SUPPLIED DATA Start Marker

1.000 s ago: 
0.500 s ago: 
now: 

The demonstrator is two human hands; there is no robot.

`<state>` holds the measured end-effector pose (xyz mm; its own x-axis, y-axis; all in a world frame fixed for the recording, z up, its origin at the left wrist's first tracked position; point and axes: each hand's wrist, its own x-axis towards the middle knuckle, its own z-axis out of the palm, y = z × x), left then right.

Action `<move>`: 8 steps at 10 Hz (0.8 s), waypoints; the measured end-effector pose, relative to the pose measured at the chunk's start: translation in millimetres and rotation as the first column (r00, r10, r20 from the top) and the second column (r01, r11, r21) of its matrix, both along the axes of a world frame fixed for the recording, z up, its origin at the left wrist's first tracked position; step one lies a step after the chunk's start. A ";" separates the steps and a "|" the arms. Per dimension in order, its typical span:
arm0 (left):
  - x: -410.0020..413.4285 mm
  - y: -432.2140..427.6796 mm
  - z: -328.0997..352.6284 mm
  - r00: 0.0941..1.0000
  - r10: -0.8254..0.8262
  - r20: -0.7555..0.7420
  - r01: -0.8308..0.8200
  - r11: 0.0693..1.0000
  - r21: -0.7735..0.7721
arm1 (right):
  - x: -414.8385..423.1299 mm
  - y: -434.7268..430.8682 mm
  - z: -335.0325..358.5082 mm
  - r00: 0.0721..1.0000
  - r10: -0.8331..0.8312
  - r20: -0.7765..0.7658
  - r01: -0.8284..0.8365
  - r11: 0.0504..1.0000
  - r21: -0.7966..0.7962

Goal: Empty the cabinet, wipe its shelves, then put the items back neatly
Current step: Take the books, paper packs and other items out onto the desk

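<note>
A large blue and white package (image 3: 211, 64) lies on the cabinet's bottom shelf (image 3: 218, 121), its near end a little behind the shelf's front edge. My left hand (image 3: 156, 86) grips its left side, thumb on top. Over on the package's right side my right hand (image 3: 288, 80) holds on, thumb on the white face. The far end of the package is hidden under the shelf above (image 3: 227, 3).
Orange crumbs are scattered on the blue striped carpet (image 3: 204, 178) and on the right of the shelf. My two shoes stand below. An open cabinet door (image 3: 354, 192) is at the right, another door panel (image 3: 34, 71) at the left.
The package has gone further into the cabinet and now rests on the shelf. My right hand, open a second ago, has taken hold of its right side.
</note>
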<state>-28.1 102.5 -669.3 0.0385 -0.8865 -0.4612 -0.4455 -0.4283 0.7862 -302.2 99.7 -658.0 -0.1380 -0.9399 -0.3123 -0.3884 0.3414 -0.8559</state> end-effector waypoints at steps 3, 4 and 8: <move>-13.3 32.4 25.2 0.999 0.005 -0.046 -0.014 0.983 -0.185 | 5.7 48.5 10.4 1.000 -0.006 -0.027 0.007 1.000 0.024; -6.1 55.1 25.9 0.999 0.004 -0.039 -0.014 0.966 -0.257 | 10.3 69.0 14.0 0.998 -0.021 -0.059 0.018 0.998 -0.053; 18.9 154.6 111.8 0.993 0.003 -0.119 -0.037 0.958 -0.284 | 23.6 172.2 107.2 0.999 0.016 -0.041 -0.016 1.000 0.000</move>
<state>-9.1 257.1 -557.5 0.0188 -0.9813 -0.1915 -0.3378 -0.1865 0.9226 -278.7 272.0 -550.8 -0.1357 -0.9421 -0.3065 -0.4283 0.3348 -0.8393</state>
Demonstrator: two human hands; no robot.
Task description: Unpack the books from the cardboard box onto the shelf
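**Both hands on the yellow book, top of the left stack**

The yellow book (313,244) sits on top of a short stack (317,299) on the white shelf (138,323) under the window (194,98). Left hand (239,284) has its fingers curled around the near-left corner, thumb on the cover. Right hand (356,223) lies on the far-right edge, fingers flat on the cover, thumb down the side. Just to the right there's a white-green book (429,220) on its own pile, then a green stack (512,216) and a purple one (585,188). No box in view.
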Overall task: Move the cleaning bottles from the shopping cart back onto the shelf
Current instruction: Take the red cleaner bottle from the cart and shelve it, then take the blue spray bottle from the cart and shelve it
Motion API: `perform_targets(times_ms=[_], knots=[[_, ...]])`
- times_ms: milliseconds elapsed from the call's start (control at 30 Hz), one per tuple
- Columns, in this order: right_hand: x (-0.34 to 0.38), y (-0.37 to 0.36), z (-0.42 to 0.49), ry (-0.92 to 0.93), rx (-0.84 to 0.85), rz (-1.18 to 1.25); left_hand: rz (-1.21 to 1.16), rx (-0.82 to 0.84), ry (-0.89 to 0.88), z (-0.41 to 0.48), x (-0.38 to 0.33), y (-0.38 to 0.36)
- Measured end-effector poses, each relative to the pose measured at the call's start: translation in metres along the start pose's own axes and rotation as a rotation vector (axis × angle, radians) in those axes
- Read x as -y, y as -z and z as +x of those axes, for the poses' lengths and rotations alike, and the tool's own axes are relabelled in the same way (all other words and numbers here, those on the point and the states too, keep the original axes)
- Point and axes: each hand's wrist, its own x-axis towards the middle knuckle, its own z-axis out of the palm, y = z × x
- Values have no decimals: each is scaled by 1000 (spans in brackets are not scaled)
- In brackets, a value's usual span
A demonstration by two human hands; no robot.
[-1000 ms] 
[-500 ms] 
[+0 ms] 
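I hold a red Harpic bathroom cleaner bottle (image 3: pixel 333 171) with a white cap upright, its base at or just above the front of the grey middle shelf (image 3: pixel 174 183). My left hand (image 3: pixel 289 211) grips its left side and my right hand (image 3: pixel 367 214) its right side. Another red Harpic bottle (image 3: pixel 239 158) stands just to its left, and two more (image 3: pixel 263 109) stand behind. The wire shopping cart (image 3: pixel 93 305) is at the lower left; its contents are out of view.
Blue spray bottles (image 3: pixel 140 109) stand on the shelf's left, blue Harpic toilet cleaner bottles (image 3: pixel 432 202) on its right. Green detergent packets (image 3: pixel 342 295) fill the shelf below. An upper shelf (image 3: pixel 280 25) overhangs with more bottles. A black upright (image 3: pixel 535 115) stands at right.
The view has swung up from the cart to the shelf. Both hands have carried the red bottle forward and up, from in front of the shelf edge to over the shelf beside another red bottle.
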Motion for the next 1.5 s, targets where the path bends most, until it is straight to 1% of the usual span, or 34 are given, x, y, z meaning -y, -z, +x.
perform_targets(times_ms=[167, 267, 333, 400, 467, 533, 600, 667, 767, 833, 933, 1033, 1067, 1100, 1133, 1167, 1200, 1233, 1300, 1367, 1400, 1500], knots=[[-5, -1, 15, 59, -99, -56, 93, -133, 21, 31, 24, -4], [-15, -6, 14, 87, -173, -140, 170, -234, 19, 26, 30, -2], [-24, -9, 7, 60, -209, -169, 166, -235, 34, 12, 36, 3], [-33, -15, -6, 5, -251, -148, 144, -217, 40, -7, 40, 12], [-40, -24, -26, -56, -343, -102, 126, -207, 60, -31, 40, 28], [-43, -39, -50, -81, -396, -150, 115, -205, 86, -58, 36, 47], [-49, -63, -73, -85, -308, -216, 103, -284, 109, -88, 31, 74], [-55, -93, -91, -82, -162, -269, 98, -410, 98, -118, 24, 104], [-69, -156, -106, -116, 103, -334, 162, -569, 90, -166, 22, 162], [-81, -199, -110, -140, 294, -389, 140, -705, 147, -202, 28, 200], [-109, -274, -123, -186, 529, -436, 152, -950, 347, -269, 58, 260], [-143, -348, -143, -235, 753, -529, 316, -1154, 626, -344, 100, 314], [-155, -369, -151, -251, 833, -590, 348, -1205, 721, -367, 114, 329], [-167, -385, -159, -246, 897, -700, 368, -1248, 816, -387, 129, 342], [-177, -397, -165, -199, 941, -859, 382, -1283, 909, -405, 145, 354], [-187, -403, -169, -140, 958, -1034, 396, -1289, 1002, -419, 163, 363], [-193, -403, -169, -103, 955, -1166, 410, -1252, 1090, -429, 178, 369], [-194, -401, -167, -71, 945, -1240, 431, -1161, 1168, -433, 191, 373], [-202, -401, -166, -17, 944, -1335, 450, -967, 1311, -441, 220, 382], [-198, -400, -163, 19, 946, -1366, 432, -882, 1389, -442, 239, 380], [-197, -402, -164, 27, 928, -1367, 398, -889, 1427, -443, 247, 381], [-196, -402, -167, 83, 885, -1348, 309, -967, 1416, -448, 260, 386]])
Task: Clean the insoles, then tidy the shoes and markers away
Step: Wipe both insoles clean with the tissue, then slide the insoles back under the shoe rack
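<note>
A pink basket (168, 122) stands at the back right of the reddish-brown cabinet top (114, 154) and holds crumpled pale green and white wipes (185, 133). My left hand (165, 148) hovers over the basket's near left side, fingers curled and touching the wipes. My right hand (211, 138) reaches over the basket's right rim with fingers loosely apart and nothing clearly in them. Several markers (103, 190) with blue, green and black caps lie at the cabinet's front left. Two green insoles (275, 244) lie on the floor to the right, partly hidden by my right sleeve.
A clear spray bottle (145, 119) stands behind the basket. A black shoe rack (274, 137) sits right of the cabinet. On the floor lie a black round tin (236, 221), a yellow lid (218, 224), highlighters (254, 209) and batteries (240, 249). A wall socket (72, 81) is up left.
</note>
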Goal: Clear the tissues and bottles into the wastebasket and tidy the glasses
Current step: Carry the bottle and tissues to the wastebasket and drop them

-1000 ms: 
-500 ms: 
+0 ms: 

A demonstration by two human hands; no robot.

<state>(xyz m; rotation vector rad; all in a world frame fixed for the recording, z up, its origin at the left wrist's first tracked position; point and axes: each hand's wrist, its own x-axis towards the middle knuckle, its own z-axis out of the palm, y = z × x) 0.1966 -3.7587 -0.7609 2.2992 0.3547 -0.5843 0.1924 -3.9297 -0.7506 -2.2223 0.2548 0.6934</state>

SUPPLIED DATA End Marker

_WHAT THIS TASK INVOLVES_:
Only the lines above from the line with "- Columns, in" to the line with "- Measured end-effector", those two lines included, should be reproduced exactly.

_SOLUTION FOR THIS PROBLEM_:
- Columns, in this order: right_hand: x (-0.34 to 0.38), y (-0.37 to 0.36), z (-0.42 to 0.49), ry (-0.92 to 0.93), rx (-0.84 to 0.85), rz (-1.18 to 1.25); left_hand: rz (-1.21 to 1.16), rx (-0.82 to 0.84), ry (-0.89 to 0.88), z (-0.41 to 0.48), x (-0.38 to 0.33), y (-0.38 to 0.36)
- Measured end-effector poses, each relative to the pose measured at the call's start: translation in metres along the start pose's own axes and rotation as a rotation vector (axis × angle, radians) in those axes

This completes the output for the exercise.